WHAT THE EXERCISE ASKS:
Give back, exactly as written, the lines from the beginning of the listing through the one that contains "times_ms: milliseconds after".

GIVEN MATERIAL:
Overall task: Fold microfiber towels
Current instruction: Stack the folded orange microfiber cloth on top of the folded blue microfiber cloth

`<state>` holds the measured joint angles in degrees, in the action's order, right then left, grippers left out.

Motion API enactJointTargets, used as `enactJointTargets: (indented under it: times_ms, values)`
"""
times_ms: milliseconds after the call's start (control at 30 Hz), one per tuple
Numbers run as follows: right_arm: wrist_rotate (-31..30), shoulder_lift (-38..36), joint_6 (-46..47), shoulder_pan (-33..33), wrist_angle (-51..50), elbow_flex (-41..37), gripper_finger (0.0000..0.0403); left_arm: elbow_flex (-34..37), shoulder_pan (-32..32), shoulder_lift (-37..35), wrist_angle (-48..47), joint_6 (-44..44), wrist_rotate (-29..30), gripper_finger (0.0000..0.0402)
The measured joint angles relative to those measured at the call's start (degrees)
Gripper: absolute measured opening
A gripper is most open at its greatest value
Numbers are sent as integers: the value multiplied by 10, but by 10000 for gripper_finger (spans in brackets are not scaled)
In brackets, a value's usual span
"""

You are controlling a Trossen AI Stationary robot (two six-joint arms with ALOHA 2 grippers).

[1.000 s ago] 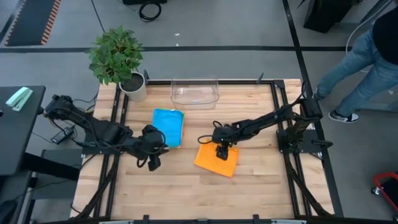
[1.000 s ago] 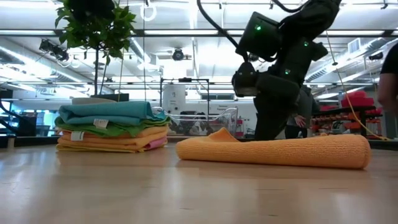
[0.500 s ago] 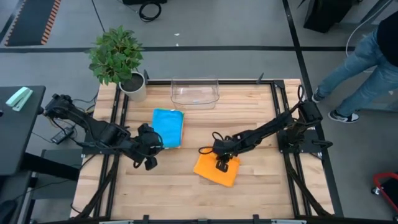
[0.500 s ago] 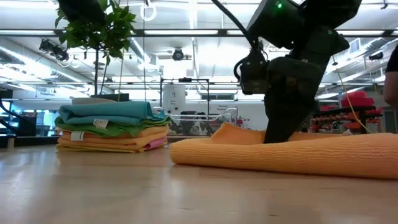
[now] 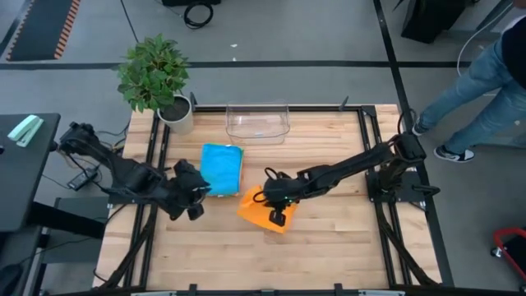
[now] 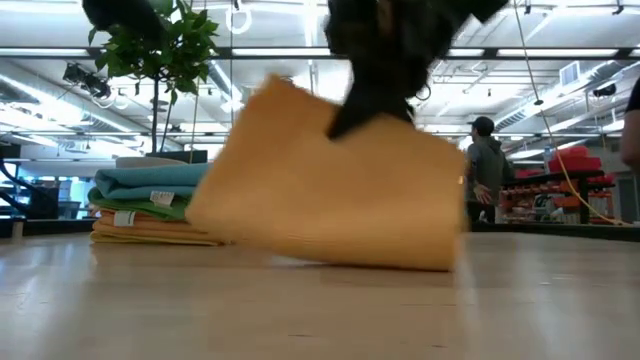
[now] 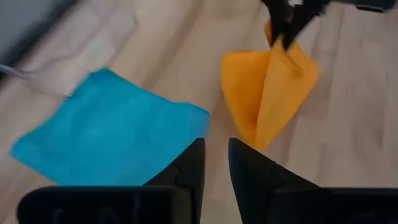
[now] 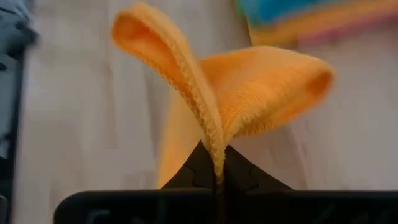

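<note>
An orange towel hangs from my right gripper, which is shut on it near the table's middle. In the low view the orange towel droops as a broad sheet, and its lower edge reaches the tabletop. Left of it, a stack of folded towels rests flat on the table with the blue towel on top. My left gripper hovers left of the stack, a narrow gap between its fingers and nothing in it. My right gripper pinches the orange towel's hemmed edge between its two fingers, with cloth bunched into two lobes on either side of them. The fingers slant down from the table's right. The towel hangs slack below them, its lower edge at the table.
A clear plastic bin stands at the far edge and a potted plant at the far left corner. Black rails run along both sides of the table. A person walks beyond the right side.
My right gripper has shut on the orange towel, then risen and gone toward the table's left. The towel, flat on the table before, is now drawn up and hangs beside the stack. My left gripper has drawn back a little toward the table's left edge.
</note>
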<state>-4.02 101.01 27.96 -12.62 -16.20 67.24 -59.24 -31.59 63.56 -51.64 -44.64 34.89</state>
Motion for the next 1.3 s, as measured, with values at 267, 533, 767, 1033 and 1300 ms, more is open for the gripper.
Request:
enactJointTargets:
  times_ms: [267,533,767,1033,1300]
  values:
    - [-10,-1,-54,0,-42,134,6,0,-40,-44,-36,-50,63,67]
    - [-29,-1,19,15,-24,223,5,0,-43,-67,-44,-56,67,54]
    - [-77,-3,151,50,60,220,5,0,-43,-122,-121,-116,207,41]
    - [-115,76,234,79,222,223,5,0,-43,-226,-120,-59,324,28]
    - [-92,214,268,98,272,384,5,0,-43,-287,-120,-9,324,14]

ANSWER AREA:
Overall task: Fold microfiber towels
Current instruction: Stack the folded orange microfiber cloth on top of the folded blue microfiber cloth

`<state>` holds the measured joint angles in degrees, in the action's order, right then left, grippers left out.

Motion API enactJointTargets, used as `enactJointTargets: (indented under it: times_ms, values)`
"""
times_ms: milliseconds after the call's start (control at 30 Hz), one per tuple

What this exercise required is now done.